There’s some dark humor with Burns at the Mayo Clinic and the Britney Spears cameo at the beginning is fun, but it’s one of the weaker, more disjointed episodes of the season. Frequently, during the shows transition from grounded family comedy to absurdist satire, it struggled to find the right tone. There are parts of several good episodes here, but rather than giving each room to grow, they’re jammed together haphazardly. There’s enough funny stuff to keep it from being horrible, but not enough to make it memorable.

11.13 Saddlesore Galatica

A flashpoint for critics, this is frequently regarded as one of worst episodes of the series. It’s not one of my favorites, but it does not deserve its reputation. The Simpsons owning a horse and the ensuing financial worries is retread material, but the show makes clever meta references to this via Comic Book Guy (frequent source of the show’s self-awareness).

Elves as jockeys feels like a low blow more at home in Family Guy or South Park.

There are some signature fun cameos: horse race caller Trevor Denman and Bachman-Turner Overdrive.

I really liked the throw away gag at the end when President Clinton gives Lisa a plaque rectifying the school’s unfair loss in the music competition.

I didn’t love this episode, but I didn’t hate it like so many others do.

11.14 Alone Again, Natura-Diddily

A T-shirt gun mishap kills Maude Flanders.

Behind the scenes pay disputes with Maggie Roswell, who voiced the character, led to the unfortunate decision to kill Maude. A part of the appeal of animated shows is they exist in a perpetual state. Everything resets each week with the characters immune from the realities of the world around them.

Killing Maude was a jarring departure from this ethos. From a storyline perspective, it allowed the show to explore what a dating Flanders would look like, but the way her demise was written was a petty way for the show to take out dissatisfaction with Roswell.
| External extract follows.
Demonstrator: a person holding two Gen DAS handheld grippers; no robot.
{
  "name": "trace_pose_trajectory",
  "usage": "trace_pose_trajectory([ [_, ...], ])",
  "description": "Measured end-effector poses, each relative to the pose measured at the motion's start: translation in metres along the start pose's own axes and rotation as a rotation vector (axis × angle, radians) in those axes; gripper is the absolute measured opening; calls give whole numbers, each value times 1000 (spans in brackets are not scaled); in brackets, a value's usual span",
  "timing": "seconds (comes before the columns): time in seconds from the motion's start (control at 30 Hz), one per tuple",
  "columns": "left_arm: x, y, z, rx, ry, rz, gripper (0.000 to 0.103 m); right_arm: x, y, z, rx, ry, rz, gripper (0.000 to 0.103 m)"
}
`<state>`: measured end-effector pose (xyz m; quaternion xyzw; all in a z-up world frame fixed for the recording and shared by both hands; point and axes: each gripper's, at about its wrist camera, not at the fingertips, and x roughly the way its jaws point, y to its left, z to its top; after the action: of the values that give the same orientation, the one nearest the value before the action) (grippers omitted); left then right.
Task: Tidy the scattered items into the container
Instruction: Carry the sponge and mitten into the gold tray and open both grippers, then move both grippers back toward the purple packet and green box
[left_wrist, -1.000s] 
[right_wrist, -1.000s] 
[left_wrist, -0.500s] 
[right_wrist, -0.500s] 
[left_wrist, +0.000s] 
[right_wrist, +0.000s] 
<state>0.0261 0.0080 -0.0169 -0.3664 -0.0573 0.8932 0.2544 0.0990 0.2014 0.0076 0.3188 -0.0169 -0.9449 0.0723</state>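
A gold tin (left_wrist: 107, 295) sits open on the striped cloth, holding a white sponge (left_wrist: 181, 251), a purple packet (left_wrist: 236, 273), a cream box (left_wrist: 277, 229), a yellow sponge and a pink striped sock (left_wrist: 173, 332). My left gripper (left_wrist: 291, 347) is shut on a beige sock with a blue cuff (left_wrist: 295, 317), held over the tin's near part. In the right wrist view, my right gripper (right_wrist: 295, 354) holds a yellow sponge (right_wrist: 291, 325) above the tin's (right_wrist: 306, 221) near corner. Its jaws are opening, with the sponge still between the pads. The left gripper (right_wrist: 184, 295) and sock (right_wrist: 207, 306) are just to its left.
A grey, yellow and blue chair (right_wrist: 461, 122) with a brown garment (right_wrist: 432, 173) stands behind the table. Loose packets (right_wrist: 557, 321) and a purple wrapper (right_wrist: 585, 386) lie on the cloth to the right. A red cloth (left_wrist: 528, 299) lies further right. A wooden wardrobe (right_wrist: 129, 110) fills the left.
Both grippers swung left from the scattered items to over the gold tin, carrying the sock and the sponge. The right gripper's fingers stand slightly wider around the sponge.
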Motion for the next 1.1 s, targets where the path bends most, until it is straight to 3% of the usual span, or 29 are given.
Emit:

It’s easily the worst episode of the season for me.

11.15 Missionary: Impossible

When Homer can’t afford the $10,000 he pledged to PBS, he ends up as a missionary in the South Pacific where he corrupts the indigenous population.

Betty White as the PBS telethon host is a delightful cameo. The references to angry PBS stars and bookending the show with a drive to save Fox (with White once again serving as host) are wonderful touches. The self-referential digs at Fox are funny.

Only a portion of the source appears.